Orang-orang yang melihat kejadian itu berkerumun melihat keadaan Raya yang sudah terduduk di aspal.
Pemilik mobil segera keluar dan melihat keadaan Raya yang sudah sangat lemas. "Dih, orang kaya, sembarangan aja bawa mobil. Gimana nih, kalau si neng ini kenapa-napa, gimana?" hardik seorang bapak pedagang es cendol yang berlari ke arah Raya saat melihat kejadian itu.

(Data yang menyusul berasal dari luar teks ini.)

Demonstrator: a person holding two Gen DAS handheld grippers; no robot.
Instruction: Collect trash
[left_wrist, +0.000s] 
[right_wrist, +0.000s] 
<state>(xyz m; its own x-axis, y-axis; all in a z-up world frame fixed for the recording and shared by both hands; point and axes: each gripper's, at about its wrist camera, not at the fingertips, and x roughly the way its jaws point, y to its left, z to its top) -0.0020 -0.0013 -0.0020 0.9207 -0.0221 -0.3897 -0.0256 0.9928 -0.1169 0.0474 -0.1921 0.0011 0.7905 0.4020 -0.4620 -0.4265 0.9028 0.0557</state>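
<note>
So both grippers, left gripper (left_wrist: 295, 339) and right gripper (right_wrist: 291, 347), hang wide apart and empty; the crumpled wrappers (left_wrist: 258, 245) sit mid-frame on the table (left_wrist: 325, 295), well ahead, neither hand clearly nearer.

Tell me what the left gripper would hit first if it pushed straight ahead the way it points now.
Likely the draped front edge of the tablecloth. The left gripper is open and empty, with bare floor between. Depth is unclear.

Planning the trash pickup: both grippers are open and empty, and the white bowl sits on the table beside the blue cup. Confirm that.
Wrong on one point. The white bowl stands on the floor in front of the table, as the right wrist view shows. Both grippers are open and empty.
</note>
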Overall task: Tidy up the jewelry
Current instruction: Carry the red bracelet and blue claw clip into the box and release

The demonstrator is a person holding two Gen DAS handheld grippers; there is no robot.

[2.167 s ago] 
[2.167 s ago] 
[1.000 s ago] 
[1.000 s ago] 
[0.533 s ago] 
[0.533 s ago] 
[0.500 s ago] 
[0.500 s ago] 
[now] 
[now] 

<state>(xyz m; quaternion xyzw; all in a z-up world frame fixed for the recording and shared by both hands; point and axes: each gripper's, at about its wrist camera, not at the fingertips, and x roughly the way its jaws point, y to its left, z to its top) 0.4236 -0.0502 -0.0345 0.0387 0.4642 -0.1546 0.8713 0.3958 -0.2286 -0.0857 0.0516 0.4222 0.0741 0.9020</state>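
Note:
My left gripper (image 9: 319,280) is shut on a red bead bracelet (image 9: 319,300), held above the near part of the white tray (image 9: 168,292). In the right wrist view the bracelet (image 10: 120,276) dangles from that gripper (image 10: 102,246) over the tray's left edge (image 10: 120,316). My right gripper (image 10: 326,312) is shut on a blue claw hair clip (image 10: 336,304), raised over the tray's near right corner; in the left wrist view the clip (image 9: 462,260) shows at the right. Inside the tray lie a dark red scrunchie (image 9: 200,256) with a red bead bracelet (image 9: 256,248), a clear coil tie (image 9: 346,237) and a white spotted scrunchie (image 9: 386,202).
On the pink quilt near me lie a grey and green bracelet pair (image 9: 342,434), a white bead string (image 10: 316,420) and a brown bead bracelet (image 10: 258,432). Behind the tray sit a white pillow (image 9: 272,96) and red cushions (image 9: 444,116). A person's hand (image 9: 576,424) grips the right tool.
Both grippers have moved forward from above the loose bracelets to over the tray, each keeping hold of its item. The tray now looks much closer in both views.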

"Dia gak papa. Lagi pula, masih hidupkan orang nya," sahut pria itu melepas kaca matanya. Tubuh tinggi dan wangi justru membuat beberapa gadis yang ikut berkumpul di sana jadi lupa akan Raya, dan terpesona oleh sosok pria yang memang sangat tampan bak aktor luar negeri.
Hanya Raya yang tidak tertarik. Dia memilih untuk menunduk, menenangkan debar jantungnya. "Hei, kau tidak apa?" tanyanya penuh kesombongan.
"Mas gak lihat kalau Mbak ini sudah lemas? bawa ke rumah sakit dong. Bisa saja tadi sempat ketabrak lututnya," sambar seorang ibu yang merasa simpati pada Raya.
"Berdiri!" ucap Pria itu dingin. Dia tidak ingin melawan kerumunan orang-orang ini, jadi dia memutuskan untuk membawa Raya pergi dari sana, baru dia akan menurunkan di tengah jalan.
Karena Raya tidak juga berhenti, penuh kesal pria itu menarik lengan Raya kasar hingga gadis itu berdiri. Lalu tanpa peduli penolakan Raya, pria itu sudah menyeret dan memasukannya secara paksa ke dalam mobil, dan segera berlalu dari sana.
"Kau mau bawa aku kemana?" tanya Raya meremas plastik rujaknya.
"Ke neraka!"
"Kalau begitu kau saja yang pergi sendiri. Jangan ajak aku!" jawab Raya frontal. Baru sekarang dia bisa menenangkan dirinya.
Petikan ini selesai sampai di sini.